Старый структурализм признавал из всей культурной деятельности только эту узкую деятельность, символическую интеракцию – производство смыслов для какого-то сообщества и самоидентификацию сообщества через эти смыслы. Поэтому структурализм мог хорошо изучить условности далеких от нас культур, скажем архаических культур, где видно, как возникает сообщество. Он мог любить, допустим, Средневековье, в котором он видел торжество символической интеракции, что все что-то значит, и все начинают понимать эти значения и через понимание этих значений выстраивают себе христианское сообщество в противоположность исламскому или наоборот.
Но структурализм столкнулся с рядом затруднений, в частности с вопросом: откуда возникают эти смыслы? И можно ли сказать, что все общества одинаково учатся производить смыслы, с большим или меньшим успехом?
Постструктурализм – постмодерная мысль, исходящая из критики структурализма, – настаивает на прямо противоположном. Символическое взаимодействие появляется где угодно. Более того, символическое взаимодействие является основой повседневности, повседневной жизни. Сразу изменяется и представление о субъекте культуры.
В традиционной модерной мысли субъект деятельности отождествлялся с историческим субъектом, с тем, кто делает историю, – это могла быть власть, это мог быть борющийся класс, как рабочий класс в марксизме как субъект истории. Но в постмодерной мысли такого исторического субъекта, которого можно вычленить и приписать ему всю ответственность за культуру, просто-напросто не существует. Любой субъект культуры сам является моментом символического взаимодействия, и сама субъективность возникает только тогда, когда этот субъект начал участвовать в некоем готовом событии.

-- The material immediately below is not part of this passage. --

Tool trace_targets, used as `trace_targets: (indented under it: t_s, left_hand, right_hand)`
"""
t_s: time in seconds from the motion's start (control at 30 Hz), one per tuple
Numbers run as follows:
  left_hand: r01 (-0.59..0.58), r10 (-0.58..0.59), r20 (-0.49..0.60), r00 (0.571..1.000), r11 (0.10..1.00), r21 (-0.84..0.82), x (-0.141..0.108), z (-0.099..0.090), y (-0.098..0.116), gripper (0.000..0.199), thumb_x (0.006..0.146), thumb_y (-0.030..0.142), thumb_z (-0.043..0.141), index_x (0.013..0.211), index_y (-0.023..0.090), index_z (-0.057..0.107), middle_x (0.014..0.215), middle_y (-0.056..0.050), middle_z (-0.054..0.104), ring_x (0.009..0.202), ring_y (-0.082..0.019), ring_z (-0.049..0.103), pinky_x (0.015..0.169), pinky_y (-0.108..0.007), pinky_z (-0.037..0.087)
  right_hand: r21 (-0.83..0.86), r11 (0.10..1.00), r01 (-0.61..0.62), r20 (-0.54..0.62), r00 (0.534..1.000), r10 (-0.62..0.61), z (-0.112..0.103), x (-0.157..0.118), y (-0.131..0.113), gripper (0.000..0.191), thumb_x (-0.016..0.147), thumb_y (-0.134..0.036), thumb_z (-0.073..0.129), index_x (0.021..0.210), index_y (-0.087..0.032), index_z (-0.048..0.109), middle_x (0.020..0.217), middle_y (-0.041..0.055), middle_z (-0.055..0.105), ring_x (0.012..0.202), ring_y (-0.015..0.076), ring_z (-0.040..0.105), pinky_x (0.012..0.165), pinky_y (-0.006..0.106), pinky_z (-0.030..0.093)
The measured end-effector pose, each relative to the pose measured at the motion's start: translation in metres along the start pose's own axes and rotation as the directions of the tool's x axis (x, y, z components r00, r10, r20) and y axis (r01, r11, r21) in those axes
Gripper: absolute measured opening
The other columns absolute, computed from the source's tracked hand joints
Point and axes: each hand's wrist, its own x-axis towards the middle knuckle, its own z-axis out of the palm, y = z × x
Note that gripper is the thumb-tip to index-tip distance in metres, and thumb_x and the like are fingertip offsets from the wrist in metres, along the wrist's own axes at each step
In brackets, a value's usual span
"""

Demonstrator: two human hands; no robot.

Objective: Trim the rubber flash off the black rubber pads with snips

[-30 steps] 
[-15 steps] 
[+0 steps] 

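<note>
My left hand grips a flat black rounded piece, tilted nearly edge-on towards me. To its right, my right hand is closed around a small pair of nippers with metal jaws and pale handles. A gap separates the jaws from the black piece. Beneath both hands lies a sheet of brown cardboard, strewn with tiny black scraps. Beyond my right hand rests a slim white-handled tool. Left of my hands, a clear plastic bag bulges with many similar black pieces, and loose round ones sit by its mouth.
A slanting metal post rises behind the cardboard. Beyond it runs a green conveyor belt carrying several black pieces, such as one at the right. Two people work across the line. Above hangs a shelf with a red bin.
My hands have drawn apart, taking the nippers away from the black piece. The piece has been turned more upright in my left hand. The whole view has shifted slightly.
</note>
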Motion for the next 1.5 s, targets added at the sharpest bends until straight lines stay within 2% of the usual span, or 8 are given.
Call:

С точки зрения классического марксизма рабочий был субъектом истории. Он борется за свои права, он хочет открыть новый этап в истории, более справедливый, меняющий ради справедливости все значения и значимости исторических событий. Это все был модерный историзм, убежденный в том, что каждый человек является потенциальным субъектом истории, может менять историю, а реальным субъектом истории он становится тогда, когда реализует собственный исторический проект.
Интересен эстетизм этого историзма. Он вроде бы настаивает на объективных законах истории: пролетариат обязательно должен победить в революции. Но тут же в историю внедряются совершенно эстетические понятия: замысел, воплощение, понимание, картина происходящего, мировоззрение, образ действий. Это понятия не из опыта исторической деятельности, а из опыта художника-живописца.
Такой скрытый эстетизм историзма был подвергнут критике неомарксистами. Неомарксизм и оказал решающее влияние на дисциплину cultural studies. В этой дисциплине появился изменчивый плавающий субъект. В качестве субъекта истории может выступать не только рабочий класс, но и правила социального взаимодействия, капитал, привычки, габитусы, распределительные нормы.
Итак, помимо субъективности человека признается субъективность того предметного мира, в котором человек действует. Далеко не всегда рабочий становится субъектом, часто субъектом становится его предприятие или, допустим, его совокупность повседневных привычек: кто быстрее обеспечит свое гиперприсутствие?